I hold degrees from both NC A&T and UNCG. I’m a proud mom of two incredible daughters and three chaotic dogs. I spent 14 years in the corporate world as a sales support manager for a national tech firm, and I now serve as the Program Director for the American Friends Service Committee of the Carolinas (AFSC-NC), where I focus on Economic Justice with an emphasis on housing justice and eviction prevention. Through it all, I’ve spent years organizing, listening, canvassing, and fighting for a city where everyone can thrive.

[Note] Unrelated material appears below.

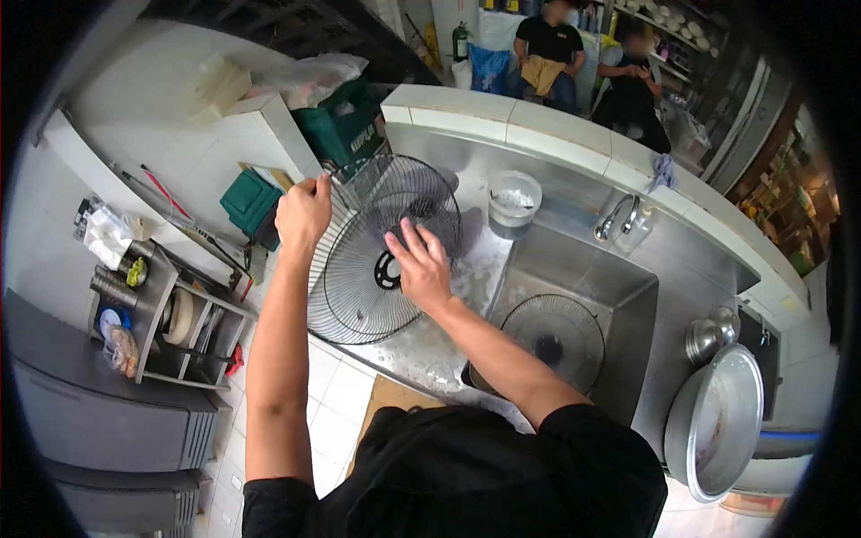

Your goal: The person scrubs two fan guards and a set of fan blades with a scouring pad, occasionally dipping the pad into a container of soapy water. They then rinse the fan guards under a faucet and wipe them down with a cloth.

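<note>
A black wire fan grille (387, 269) with a ring at its center stands tilted over the counter. My left hand (303, 217) is closed in a fist, its fingers at the grille's upper left rim. My right hand (421, 269) has its fingers spread over the grille's middle, beside the center ring, and grips nothing. Below and behind, more pale wires of a fan grille (336, 309) show on the counter, overlapping the black one in this view. Another round fan grille (574, 345) lies in the steel sink, partly covered by my right forearm.
A tub (515, 204) of cloudy water stands by the sink (628, 296), below the faucet (619, 218). A big metal basin (715, 421) leans at the right. Green crates (336, 125) sit at the back left. Two people sit beyond the tiled ledge (556, 125).
</note>
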`<state>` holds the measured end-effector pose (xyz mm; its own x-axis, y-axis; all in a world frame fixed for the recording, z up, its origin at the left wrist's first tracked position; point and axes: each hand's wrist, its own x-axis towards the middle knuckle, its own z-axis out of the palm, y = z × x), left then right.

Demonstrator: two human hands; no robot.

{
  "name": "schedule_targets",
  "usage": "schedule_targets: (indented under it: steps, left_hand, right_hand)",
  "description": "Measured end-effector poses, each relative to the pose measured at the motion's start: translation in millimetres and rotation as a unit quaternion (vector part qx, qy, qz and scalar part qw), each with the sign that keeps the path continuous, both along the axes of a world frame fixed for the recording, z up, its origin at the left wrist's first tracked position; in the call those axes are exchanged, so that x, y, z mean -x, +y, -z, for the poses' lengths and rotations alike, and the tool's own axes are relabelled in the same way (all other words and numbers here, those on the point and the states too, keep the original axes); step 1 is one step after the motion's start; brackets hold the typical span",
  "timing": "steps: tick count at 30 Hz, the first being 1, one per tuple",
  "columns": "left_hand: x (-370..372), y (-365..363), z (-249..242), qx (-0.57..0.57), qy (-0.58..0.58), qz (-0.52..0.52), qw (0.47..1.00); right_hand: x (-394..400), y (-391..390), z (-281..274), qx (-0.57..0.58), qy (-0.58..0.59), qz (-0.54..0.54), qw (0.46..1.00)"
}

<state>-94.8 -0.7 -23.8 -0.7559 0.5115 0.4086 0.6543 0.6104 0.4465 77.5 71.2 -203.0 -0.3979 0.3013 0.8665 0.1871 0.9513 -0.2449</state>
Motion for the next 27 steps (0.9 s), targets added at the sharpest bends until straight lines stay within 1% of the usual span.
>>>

In 2022, we ran a grassroots campaign for City Council and came within just 121 votes of a win. But what we built was bigger than one election. It was a movement grounded in care, courage, and community. I’ve never stopped building!
Since 2022, I’ve stayed rooted in the work:
- At the beginning of 2023, I became Program Director at AFSC of the Carolinas, where I helped shift our focus from immigration justice to economic and housing justice.
- In 2024, our program co-launched the Keep Gate City Housed coalition, bringing together tenants, grassroots groups, and allies to fight for eviction prevention. Our coalition has won hundreds of thousands of dollars from the City and County to provide free legal aid and rental assistance for tenants facing eviction and retaliation from non-compliant landlords.
- In December 2022, I completed the City Academy Cohort, gaining hands-on insight into how city departments operate and how they can better serve our people.
- I now serve as Vice Chair of the Parks and Recreation Commission, appointed At-Large in 2023, where I supported the $40 million full cleanup of Bingham Park and pushed for a Deferred Maintenance Fund with our amazing commission and staff to repair and upgrade parks, rec centers, and playgrounds across the city.
- In 2022, in response to youth-involved gun violence in Northeast Greensboro, I joined Lisa McMillan to launch and co-facilitate monthly community meetings through Turning Everything Around’s “What’s In Your Hands” initiative. We’ve canvassed the community, listened deeply to residents, and created space for neighbors to name local challenges and organize grassroots solutions rooted in care, healing, and collective action.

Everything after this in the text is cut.